## How to complete this task
Go through the lines below and transcribe each one exactly.

## Collected material
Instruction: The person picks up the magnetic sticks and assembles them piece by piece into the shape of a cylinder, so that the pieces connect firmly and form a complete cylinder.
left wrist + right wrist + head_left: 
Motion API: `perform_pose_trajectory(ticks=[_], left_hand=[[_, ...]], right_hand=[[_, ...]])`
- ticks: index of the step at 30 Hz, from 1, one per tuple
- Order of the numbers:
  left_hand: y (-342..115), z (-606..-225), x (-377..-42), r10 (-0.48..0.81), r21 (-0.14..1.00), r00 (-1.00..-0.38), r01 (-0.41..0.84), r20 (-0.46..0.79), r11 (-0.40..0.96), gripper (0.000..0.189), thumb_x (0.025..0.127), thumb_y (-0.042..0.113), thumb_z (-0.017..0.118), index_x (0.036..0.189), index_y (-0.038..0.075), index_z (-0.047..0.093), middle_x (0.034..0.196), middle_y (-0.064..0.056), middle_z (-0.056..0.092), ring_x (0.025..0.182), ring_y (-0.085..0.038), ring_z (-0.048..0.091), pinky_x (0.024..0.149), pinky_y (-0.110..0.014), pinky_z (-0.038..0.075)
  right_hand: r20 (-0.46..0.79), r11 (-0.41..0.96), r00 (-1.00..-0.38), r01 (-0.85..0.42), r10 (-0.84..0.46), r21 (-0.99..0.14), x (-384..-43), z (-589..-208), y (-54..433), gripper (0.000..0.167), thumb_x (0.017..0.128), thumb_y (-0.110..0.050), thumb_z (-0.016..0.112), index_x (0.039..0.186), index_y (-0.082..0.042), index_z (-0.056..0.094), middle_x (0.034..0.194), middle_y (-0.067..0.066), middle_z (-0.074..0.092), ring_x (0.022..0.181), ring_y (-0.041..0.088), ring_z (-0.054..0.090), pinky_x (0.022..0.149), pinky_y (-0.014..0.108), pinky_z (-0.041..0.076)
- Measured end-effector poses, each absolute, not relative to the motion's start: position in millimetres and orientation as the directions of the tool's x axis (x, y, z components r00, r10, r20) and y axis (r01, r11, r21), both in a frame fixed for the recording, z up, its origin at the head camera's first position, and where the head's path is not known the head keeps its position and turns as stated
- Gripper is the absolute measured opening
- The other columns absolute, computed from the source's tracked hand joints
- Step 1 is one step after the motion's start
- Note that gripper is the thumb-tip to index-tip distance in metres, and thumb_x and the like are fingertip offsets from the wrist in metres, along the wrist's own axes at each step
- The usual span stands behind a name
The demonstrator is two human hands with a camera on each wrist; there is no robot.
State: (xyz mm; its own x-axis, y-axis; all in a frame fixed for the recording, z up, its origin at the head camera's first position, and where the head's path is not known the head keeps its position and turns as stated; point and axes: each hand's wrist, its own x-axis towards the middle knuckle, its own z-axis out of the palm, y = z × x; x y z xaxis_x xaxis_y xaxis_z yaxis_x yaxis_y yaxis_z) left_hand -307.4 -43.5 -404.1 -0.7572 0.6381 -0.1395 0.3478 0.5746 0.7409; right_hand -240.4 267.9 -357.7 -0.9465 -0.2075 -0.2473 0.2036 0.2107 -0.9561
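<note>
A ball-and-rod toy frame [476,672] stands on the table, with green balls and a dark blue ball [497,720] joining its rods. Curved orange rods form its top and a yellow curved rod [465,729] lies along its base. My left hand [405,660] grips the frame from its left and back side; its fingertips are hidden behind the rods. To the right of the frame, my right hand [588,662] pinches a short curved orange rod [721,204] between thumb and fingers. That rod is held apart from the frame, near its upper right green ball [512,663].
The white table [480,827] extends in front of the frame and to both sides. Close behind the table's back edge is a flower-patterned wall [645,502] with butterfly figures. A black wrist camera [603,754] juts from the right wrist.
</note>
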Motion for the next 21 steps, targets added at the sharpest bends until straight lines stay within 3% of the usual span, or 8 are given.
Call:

## Output
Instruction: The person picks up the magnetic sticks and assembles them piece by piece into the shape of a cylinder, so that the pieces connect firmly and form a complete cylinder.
left wrist + right wrist + head_left: 
Motion API: `perform_pose_trajectory(ticks=[_], left_hand=[[_, ...]], right_hand=[[_, ...]])`
- ticks: index of the step at 30 Hz, from 1, one per tuple
- Order of the numbers:
  left_hand: y (-342..115), z (-606..-225), x (-377..-42), r10 (-0.48..0.81), r21 (-0.14..1.00), r00 (-1.00..-0.38), r01 (-0.41..0.84), r20 (-0.46..0.79), r11 (-0.40..0.96), gripper (0.000..0.189), thumb_x (0.025..0.127), thumb_y (-0.042..0.113), thumb_z (-0.017..0.118), index_x (0.036..0.189), index_y (-0.038..0.075), index_z (-0.047..0.093), middle_x (0.034..0.196), middle_y (-0.064..0.056), middle_z (-0.056..0.092), ring_x (0.025..0.182), ring_y (-0.085..0.038), ring_z (-0.048..0.091), pinky_x (0.024..0.149), pinky_y (-0.110..0.014), pinky_z (-0.038..0.075)
  right_hand: r20 (-0.46..0.79), r11 (-0.41..0.96), r00 (-1.00..-0.38), r01 (-0.85..0.42), r10 (-0.84..0.46), r21 (-0.99..0.14), x (-384..-43), z (-589..-208), y (-54..433), gripper (0.000..0.167), thumb_x (0.017..0.128), thumb_y (-0.110..0.050), thumb_z (-0.016..0.112), index_x (0.039..0.186), index_y (-0.082..0.042), index_z (-0.056..0.094), middle_x (0.034..0.194), middle_y (-0.067..0.066), middle_z (-0.074..0.092), ring_x (0.022..0.181), ring_y (-0.041..0.088), ring_z (-0.054..0.090), pinky_x (0.022..0.149), pinky_y (-0.014..0.108), pinky_z (-0.041..0.076)
- Measured end-effector poses, each absolute, not relative to the motion's start: position in millimetres and orientation as the directions of the tool's x axis (x, y, z components r00, r10, r20) and y axis (r01, r11, r21), both in a frame fixed for the recording, z up, its origin at the head camera's first position, and where the head's path is not known the head keeps its position and turns as stated
- Gripper is the absolute measured opening
- The other columns absolute, computed from the source's tracked hand joints
- Step 1 is one step after the motion's start
- Note that gripper is the thumb-tip to index-tip distance in metres, and thumb_x and the like are fingertip offsets from the wrist in metres, along the wrist's own axes at each step
- The usual span stands behind a name
The demonstrator is two human hands with a camera on each wrist; there is no robot.
State: (xyz mm; its own x-axis, y-axis; all in a frame fixed for the recording, z up, its origin at the head camera's first position, and where the head's path is not known the head keeps its position and turns as stated; point and axes: each hand's wrist, its own x-axis towards the middle knuckle, its own z-axis out of the palm, y = z × x; x y z xaxis_x xaxis_y xaxis_z yaxis_x yaxis_y yaxis_z) left_hand -307.4 -43.5 -404.1 -0.7572 0.6381 -0.1395 0.3478 0.5746 0.7409; right_hand -240.4 267.9 -357.7 -0.9465 -0.2075 -0.2473 0.2036 0.2107 -0.9561
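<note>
A ball-and-rod toy frame [476,672] stands on the table, with green balls and a dark blue ball [497,720] joining its rods. Curved orange rods form its top and a yellow curved rod [465,729] lies along its base. My left hand [405,660] grips the frame from its left and back side; its fingertips are hidden behind the rods. To the right of the frame, my right hand [588,662] pinches a short curved orange rod [721,204] between thumb and fingers. That rod is held apart from the frame, near its upper right green ball [512,663].
The white table [480,827] extends in front of the frame and to both sides. Close behind the table's back edge is a flower-patterned wall [645,502] with butterfly figures. A black wrist camera [603,754] juts from the right wrist.
</note>
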Motion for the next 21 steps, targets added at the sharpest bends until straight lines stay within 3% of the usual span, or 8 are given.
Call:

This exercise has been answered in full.